What the Event Offered

Building Bridges combined a panel discussion with hands-on activities, giving families multiple ways to engage with the realities of digital life. The panel explored practical strategies for managing online risks and establishing household boundaries, with a consistent message: outcomes are shaped not by technology itself, but by the clarity of rules, the consistency of their application, and the active involvement of both parents and young people in shaping them.


At the DigiCommit booth, participants recorded personal commitments including pledging to reduce screen time, avoid using phones during meals, and healthier usage habits. LEGO activities made digital boundaries tangible, translating abstract principles into visible, structured forms. A key insight emerged across both: shared values are necessary but insufficient. Rules must be clear, actionable, and understood by everyone in the household to take hold.


What the Data Revealed

Safety was the dominant aspiration the word families most wanted to define their digital life, and the core value they wanted their digital home built on. Yet responses about specific worries were broad and varied, suggesting safety remains more of a shared goal than a shared plan.

Snap Shot of the Responses from DigiCommit Booth
Snap Shot of the Responses from DigiCommit Booth

Rules exist in most households, but compliance is fragile. Families broadly agreed on boundaries that felt fair screen time limits, no devices at dinner, homework before screens. Yet the rules identified as hardest to follow told a different story: secret device use, exceeded screen time, and a desire for greater digital freedom. The structure is often there but the culture of following it is still being built.

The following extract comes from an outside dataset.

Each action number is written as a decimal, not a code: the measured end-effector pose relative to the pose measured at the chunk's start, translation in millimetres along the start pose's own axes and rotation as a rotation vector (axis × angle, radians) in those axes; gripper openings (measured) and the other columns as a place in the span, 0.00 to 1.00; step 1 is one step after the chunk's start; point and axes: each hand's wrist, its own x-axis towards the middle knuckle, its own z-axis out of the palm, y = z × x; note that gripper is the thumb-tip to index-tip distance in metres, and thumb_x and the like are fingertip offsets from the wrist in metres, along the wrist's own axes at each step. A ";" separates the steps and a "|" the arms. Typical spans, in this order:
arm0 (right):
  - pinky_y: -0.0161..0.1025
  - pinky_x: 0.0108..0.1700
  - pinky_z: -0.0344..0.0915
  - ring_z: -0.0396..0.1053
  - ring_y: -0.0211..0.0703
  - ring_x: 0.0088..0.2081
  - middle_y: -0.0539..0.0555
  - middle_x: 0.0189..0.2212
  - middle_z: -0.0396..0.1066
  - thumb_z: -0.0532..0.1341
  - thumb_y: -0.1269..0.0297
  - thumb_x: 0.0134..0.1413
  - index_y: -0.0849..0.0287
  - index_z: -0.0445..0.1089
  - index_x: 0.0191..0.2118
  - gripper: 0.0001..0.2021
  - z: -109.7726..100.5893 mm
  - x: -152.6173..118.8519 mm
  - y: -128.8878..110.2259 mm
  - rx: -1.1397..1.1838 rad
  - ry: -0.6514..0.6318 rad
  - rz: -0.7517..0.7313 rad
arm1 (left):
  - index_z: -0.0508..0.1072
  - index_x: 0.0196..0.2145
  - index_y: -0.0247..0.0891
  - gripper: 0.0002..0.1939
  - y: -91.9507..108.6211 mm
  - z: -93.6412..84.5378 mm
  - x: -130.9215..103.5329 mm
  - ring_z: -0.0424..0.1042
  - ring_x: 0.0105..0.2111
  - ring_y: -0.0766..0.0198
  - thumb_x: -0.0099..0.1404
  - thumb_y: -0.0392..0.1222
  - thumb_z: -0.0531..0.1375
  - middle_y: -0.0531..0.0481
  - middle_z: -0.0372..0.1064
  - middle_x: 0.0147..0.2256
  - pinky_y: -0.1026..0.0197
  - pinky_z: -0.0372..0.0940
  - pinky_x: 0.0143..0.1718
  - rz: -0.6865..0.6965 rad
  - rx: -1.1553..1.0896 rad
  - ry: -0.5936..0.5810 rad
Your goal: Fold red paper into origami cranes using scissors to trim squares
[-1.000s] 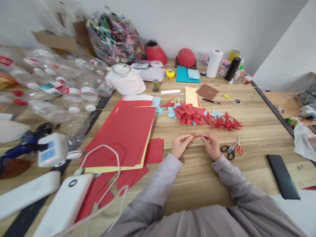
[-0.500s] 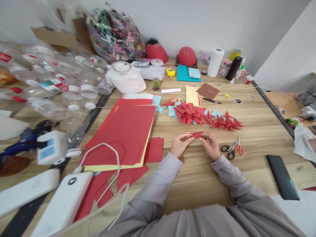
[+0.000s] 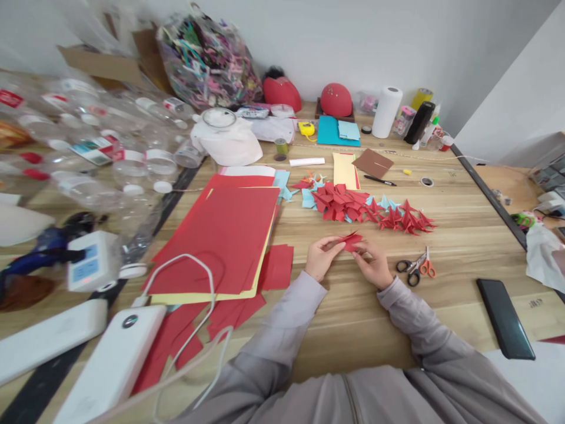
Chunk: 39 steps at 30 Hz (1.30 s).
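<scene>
A person in a gray jacket sits or stands at a wood-grain surface [image 3: 445, 235] with dark strips along it, before a plain pale wall [image 3: 304, 35]. Near the middle, the left hand [image 3: 323, 258] and right hand [image 3: 374, 264] hold a small red paper [image 3: 352, 241] between them, the fingers of both pinching it, just this side of a long heap of red folded shapes [image 3: 339, 203]. Scissors [image 3: 414, 266] lie beside the right hand; a black phone [image 3: 505, 318] lies farther right. To the left is a stack of large red sheets [image 3: 220, 241], with small red pieces [image 3: 278, 268] beside it and a white power bank [image 3: 112, 359] nearer the viewer. Clear plastic bottles [image 3: 92, 188] crowd the far left, below an open cardboard box [image 3: 103, 65] and a bulging clear bag [image 3: 209, 62] of colorful scraps. Along the wall stand two red domes [image 3: 336, 100], a white roll [image 3: 387, 113] and a black bottle [image 3: 419, 123].
</scene>
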 end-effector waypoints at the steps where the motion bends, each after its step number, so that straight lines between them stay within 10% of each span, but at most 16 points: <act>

The most telling tension was generational. Youths wanted their online lives recognised as meaningful, not merely as risks to be managed. Parents wanted greater caution and discernment. Both perspectives are equally valid, yet shaped by different experiences of the same digital world. This communication gap sits at the root of many of the challenges families described.


The Underlying Motivation

Beneath the rules and the risks, a simpler motivation emerged consistently: families want to be together. The experiences people most wanted more of were shared ones — co-viewing, gaming as a family, quality time without distraction. What they wanted less of was passive, individual device use that pulls people apart. The aspiration is not for less technology, but for more intentional technology — tools used to strengthen connection rather than erode it.


A Framework for the Long Term

Building Bridges offers precisely that: not a set of rules to be imposed, but a space where values can be translated into practice, differing perspectives heard, and boundaries negotiated rather than dictated. Parents' concerns are legitimate. Young people's perspectives are essential. With structure, dialogue, and shared intention, digital boundaries need not feel like arbitrary limits; they can become a scaffold for connection, safety, and trust within the family.